13 December 2016

St Lucy Buns {dairy-free}

A year ago, I was still coming to grips with Kit being allergic to casein. Our traditional Advent and Christmas baking is chock full of butter, milk, cream cheese, sour cream... and because I was feeling overwhelmed, and most of the few Christmas treats that I did try to adapt to be dairy-free turned out poorly, I more or less stopped trying.

Well, we're still dairy-free around here, but with a year's experience in baking without butter et al, I am ready to tackle all the Christmas things! Well, most of them. The ones that are supposed to taste like butter can wait another year.

I was sad to miss out on St Lucy Buns last year, but with milk, butter, AND sour cream, there was no way I was going to attempt to muddle through them. I was still a little bit nervous last night, waiting and hoping they'd turn out as my dough oh-so-slowly rose, but they are perfect.
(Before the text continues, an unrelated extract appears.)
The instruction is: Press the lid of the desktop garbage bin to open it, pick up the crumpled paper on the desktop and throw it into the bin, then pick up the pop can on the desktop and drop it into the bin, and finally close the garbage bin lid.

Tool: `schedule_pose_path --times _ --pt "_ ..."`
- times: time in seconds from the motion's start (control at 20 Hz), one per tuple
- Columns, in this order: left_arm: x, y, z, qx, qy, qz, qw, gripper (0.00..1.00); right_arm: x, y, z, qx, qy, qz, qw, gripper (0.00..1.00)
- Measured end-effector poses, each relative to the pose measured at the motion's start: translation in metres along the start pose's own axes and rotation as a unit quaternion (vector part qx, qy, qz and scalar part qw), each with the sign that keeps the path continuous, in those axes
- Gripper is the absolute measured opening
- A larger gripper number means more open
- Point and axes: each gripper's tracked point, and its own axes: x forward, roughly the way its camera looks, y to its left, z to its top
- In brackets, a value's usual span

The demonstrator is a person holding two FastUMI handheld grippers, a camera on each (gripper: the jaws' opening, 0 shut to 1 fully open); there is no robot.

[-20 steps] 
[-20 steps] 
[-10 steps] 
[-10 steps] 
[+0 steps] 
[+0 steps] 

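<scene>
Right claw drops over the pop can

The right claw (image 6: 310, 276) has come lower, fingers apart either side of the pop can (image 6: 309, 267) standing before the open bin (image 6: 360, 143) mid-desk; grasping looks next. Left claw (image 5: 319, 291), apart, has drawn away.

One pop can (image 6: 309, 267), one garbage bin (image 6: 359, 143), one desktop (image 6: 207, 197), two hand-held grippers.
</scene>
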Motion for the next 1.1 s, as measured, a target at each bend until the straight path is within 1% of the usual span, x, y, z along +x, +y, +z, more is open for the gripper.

Light, tender, melt-in-your-mouth rich... Mmmm. :-) So glad to be able to celebrate St Lucy's feast day with these treats from my Nordic roots!



St Lucy Buns/Lussekatter {dairy-free}

3/4 cup milk of choice (I used almondmilk)
pinch of saffron threads
1 teaspoon + 1/4 cup white sugar
2 1/4 teaspoons yeast
3 1/2 to 4 cups all-purpose flour
1/2 teaspoon salt
4 tablespoons nondairy "butter" (I used Earth Balance soy-free)
1/4 cup nondairy plain yogurt (I used coconutmilk yogurt)
2 large eggs + 1 for egg wash
raisins

Combine milk, saffron, and 1 teaspoon sugar. Heat to 115 degrees F, and stir to dissolve sugar. Stir in yeast and set in a warm place until foamy, 5 to 10 minutes.
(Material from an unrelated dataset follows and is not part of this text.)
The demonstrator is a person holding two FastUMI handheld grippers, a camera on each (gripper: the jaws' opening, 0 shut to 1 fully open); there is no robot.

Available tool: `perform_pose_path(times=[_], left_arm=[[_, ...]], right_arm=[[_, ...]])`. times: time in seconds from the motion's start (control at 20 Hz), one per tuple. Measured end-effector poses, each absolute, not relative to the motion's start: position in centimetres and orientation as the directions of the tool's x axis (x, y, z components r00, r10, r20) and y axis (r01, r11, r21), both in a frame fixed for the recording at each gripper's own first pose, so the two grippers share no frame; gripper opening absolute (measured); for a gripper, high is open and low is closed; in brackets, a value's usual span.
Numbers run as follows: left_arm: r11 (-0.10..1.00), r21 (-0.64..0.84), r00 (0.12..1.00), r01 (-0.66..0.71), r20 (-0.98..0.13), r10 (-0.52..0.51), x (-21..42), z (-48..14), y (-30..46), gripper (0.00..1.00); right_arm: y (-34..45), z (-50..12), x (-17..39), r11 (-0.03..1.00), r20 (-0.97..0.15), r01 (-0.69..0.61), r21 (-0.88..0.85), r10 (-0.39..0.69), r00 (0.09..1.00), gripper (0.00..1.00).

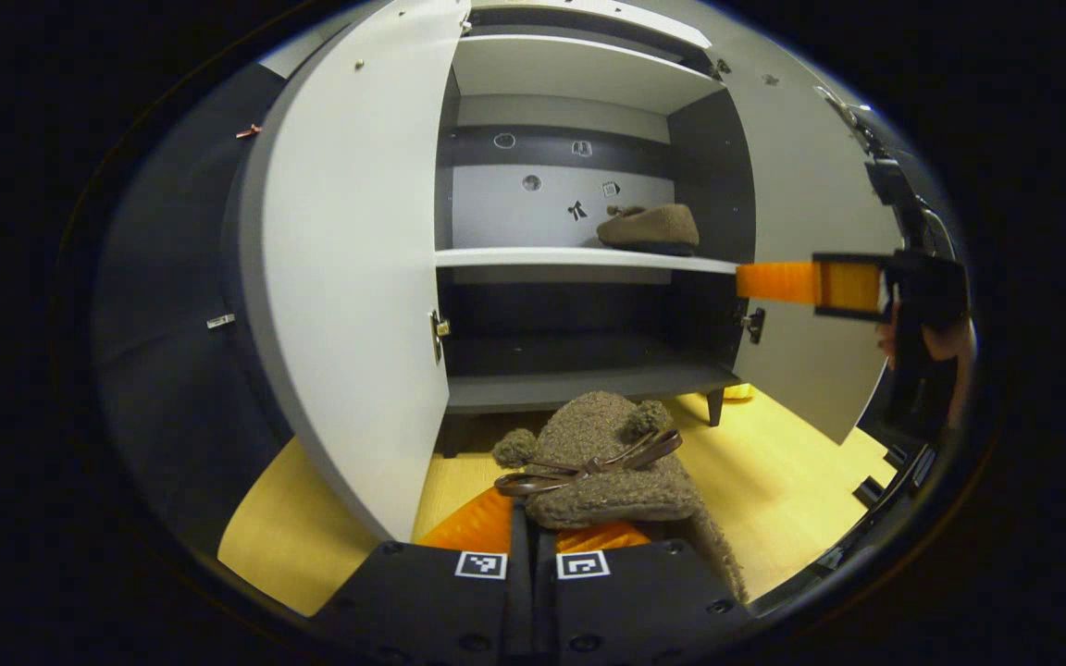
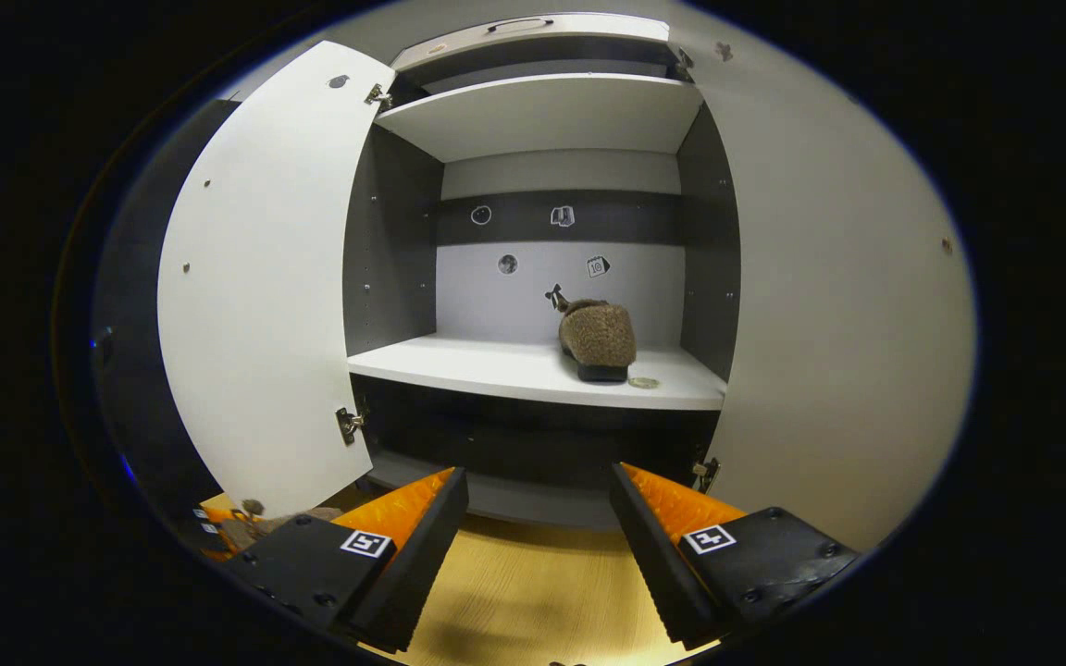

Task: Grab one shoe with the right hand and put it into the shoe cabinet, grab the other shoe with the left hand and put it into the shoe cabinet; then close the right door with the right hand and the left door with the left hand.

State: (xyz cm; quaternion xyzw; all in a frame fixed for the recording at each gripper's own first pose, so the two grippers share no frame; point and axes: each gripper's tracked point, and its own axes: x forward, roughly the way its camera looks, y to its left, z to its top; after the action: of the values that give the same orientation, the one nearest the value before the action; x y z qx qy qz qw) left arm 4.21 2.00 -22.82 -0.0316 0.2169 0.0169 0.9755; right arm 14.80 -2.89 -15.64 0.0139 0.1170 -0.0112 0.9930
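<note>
My left tool [image 1: 533, 541] pinches the brown fuzzy slipper with a dark bow [image 1: 602, 462] at its heel, both fingers pressed on it, holding it just above the light wooden floor [image 1: 774, 481] in front of the white shoe cabinet with dark inner walls [image 1: 579, 384]. The cabinet's 2 doors stand wide: the left white door [image 1: 348, 277] swings out beside my left tool, the right white door [image 1: 806, 231] opens the other way. On the white middle shelf [image 2: 514, 370] rests the other brown fuzzy slipper [image 2: 598, 340], toward the right side, its toe facing out in the right gripper view. My right tool [image 2: 538, 546] is spread apart with nothing between its fingers, hanging before the cabinet's lower opening. In the left gripper view it [image 1: 778, 282] hangs beside the right door, with a hand [image 1: 945, 342] gripping it.
</note>
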Motion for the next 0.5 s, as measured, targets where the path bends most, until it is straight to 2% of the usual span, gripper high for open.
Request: perform_pose_path(times=[0.25, 0.5], left_arm=[[0.995, -0.082, 0.929, -0.062, -0.369, 0.028, 5.6, -14.3, 3.4, 0.05], [0.994, -0.068, 0.966, -0.082, -0.252, 0.062, 13.9, -6.5, 4.7, 0.05]], right_arm=[[-1.4, -13.4, 15.9, 1.0, -0.219, 0.016, 0.0, -0.016, 0.976, 0.98], [-1.3, -11.2, 18.8, 0.999, -0.196, -0.038, -0.022, 0.033, 0.98, 0.98]])
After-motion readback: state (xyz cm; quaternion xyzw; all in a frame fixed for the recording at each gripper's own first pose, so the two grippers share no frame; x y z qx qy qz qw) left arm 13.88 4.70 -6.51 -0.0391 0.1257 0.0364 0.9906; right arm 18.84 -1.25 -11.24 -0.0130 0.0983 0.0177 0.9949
In a mixing bowl, whisk together the remaining sugar, 3 1/2 cups flour, and salt. Make a well in the middle and add the milk mixture, 2 eggs, diced "butter", and yogurt. Combine thoroughly. Knead dough, adding flour a tablespoon at a time as needed until dough is still tacky but doesn't stick all over your hands when you touch it. Shape into a ball and set in a bowl, covered with plastic wrap, to rise.

When dough has doubled, divide into 12 equal balls. Roll into snakes and shape into tight Ss. Lay out on a parchment-lined sheet pan and cover with plastic wrap to rise until doubled, about half an hour. Preheat oven to 400 degrees F.


Beat an egg and brush over the Ss. Stick raisins into S curls. Bake 9 to 10 minutes, turning pan 180 degrees after 4 minutes. Remove from parchment to a wire rack to cool. Enjoy!


Notes:
If you aren't dairy-free, the recipe works equally well with cow's milk, butter, and plain yogurt or sour cream.
Coconut oil works in place of the fake butter, but only use 3.5 tablespoons instead of 4.